The ongoing crisis in Burundi now presents the most direct threat of mass atrocities and ethnic civil war the country has faced in recent years. Yet, thus far, few have been willing to take action.

On November 2, Burundi’s president, Pierre Nkurunziza, declared that any “criminal” who did not surrender their weapons within five days would be treated as an enemy of the state. The ultimatum expired on November 7 and was immediately followed by further violence and accusations that security forces had summarily executed a dozen citizens in the capital of Bujumbura.

UN High Commissioner for Human Rights Zeid Ra’ad al Hussein, speaking before an emergency session of the United Nations’ Security Council on Monday, stated that Burundi is at “a dangerous tipping point”, noting that intervention would be necessary to prevent the repetition of past atrocities.

“It would be a tragedy if the international community proves itself incapable of forestalling a crisis that will affect not only Burundi, but a region with a very complicated history.”
– UN Special Rapporteur Pablo de Grieff

At the same meeting Adama Dieng, UN Special Advisor for the Prevention of Genocide, warned that violence could “escalate into atrocity crime”. Dieng also drew a direct comparison to the recent rhetoric of the Burundian Senate and that “used before and during the genocide of the Tutsis in Rwanda” – where 800,000 ethnic Tutsis and Hutu moderates were slaughtered. Similar sentiments were expressed in a recently released International Crisis Group report.

Although a recent upswing in violence has drawn greater international attention, the crisis itself is not new.

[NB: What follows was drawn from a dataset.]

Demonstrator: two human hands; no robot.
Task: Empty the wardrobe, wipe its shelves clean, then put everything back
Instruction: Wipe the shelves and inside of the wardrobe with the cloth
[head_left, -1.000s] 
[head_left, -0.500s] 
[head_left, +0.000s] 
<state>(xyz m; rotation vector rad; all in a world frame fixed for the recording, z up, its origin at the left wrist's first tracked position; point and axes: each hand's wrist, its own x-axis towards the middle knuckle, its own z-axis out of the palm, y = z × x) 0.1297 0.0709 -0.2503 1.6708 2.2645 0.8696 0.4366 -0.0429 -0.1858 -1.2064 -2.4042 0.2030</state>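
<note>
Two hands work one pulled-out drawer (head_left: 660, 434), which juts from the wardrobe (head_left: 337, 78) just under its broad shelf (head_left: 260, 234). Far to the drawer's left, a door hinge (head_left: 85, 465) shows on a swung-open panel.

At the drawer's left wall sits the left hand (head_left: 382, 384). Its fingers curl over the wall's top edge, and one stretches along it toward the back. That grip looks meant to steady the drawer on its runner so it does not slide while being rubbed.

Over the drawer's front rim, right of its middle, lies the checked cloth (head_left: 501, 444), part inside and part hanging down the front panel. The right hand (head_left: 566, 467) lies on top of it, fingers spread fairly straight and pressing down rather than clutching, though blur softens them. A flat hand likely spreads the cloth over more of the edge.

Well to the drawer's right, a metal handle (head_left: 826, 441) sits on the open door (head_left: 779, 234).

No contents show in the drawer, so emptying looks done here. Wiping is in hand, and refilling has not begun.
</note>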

In April, Nkurunziza, announced his intention to seek a third term as president, despite imposed constitutional term limits. The announcement led to violent protests across the country and the former head of intelligence, Major-General Niyombaré, attempted a coup in mid-May. The failed coup has left the army divided along ethnic lines, fomenting further tensions and stoking fears of the return of ethnic militia groups.

Throughout the summer, the UN has documented a stark increase in extrajudicial killing, including political assassinations. At least 240 people have been killed since the violence began and hundreds of thousands more have fled, many into neighboring Great Lakes countries like Rwanda and Tanzania.

Burundi faces a crisis of inaction. The African Union has deferred security and mediation arrangements to the East African Community. However, the East African Community is deeply divided and already entangled in a crumbling peace accord in South Sudan.

France has drafted a Security Council Resolution calling for an immediate national dialogue “to find a consensual and nationally owned solution” and for options to be presented within 15 days for UN reinforcement on the ground.

Yet, even before an emergency session of the UN Security Council on November 9th, Russia and China stated their opposition to the use of sanctions to enforce any resolution. Both Russia and China have invested heavily in Burundi’s mining sector and, as permanent members of the Security Council, both countries hold veto power which they have previously used to block Security Council efforts in Burundi.

UN Special Rapporteur Pablo de Grieff has already warned that the Security Council has so far proved itself incapable of dealing with the crisis. “It would be a tragedy if the international community proves itself incapable of forestalling a crisis that will affect not only Burundi, but a region with a very complicated history.”

We have seen this crisis coming and thus far failed to act – one of the first items on the agenda of Obama’s Atrocities Prevention Board when it was formed in 2012 was the escalating tensions in Burundi. While the United States has been consistently critical of the Burundi government, it has thus far acted alone. The United States suspended military training with the Burundi military in July and removed Burundi from the AGOA trade pact in November.

These actions have not translated into international action. And unilaterally the United States cannot exert enough pressure on the Burundian government. Suspending preferential trade rights may be a bold political stance against the Nkurunziza regime but the United States is not among Burundi’s major trading partners limiting the impact on the country’s economy.

Moving forward, the United States must demand more from the international community as a whole, beginning by working together to articulate a clear, forceful and immediate response on the part of the United Nations to the ongoing violence in Burundi.